—Monsieur, je viens vous prier de me donner un laisser-passer pour aller rue Saint-Louis, au Marais.

—Mais c'est impossible, on ne circule pas; et puis, on se bat par là, vous n'arriveriez pas.

—Oh! si, monsieur, j'arriverai, si vous me donnez un laisser-passer. Ma mère demeure par là; sa maison est une de celles sur lesquelles on a tiré ce matin; la bataille se resserre du côté du faubourg Saint-Antoine... J'arriverai... Je vous en supplie, donnez-moi un laisser-passer, je vous le rapporterai dans deux heures.

Les larmes me tombèrent des yeux, je ne pouvais plus les retenir.

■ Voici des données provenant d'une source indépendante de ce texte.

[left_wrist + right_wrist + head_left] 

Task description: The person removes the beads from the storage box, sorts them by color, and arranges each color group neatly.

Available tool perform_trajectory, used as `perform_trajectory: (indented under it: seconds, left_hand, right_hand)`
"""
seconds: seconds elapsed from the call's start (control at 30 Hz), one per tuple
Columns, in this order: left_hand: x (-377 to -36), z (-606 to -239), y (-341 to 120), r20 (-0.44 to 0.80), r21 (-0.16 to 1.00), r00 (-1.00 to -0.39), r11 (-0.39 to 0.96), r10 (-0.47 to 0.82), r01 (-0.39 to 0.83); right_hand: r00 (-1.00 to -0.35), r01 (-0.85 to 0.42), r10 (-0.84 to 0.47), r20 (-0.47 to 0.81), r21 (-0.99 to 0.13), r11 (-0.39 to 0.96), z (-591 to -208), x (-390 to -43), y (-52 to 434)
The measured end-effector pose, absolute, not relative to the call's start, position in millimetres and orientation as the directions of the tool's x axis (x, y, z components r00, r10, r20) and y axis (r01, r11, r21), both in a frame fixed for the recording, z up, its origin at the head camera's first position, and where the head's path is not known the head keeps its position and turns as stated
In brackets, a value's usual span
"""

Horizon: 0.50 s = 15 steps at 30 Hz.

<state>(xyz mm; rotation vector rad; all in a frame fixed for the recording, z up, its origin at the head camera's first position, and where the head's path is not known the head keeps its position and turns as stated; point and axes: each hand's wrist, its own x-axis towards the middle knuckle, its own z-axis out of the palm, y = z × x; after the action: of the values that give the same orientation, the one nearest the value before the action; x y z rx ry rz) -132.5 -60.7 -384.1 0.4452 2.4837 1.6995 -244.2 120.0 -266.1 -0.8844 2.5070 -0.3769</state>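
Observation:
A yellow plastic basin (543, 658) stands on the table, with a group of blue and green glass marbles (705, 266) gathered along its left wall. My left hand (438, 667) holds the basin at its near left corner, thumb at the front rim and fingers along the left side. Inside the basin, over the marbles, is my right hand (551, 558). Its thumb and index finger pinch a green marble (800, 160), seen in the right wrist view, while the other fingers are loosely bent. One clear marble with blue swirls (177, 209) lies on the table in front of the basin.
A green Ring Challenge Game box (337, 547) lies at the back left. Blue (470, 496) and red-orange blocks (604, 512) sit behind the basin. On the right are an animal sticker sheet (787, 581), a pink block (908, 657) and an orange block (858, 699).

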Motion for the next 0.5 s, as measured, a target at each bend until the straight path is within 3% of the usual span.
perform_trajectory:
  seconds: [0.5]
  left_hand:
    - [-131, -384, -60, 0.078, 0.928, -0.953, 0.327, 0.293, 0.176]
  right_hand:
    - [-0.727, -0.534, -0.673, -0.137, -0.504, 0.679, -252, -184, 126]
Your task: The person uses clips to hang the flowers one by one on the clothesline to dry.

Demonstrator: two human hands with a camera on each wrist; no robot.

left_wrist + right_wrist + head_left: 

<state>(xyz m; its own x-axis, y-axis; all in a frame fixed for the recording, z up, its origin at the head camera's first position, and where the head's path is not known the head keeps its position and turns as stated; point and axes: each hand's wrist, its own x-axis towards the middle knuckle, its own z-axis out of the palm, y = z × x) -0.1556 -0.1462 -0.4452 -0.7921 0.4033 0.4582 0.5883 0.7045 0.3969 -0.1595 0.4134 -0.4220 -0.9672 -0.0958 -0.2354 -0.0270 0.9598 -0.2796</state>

Il y avait dans son cabinet deux messieurs, qui portaient à la boutonnière des rubans brodés pareils.

—Elle est courageuse, dit l'un d'eux, donnez-le-lui. Elle est inquiète de sa mère, c'est bien naturel.

—Tenez, me dit le commissaire qui me tendait un papier, soyez prudente, prenez par les rues.

—Merci, mille fois merci! monsieur.

En bas, je trouvai Marie, qui m'avait suivie.

—Allez-vous-en, lui dis-je, je ne veux pas vous exposer.

—Non, je ne veux pas m'en aller... je vous suivrai malgré vous.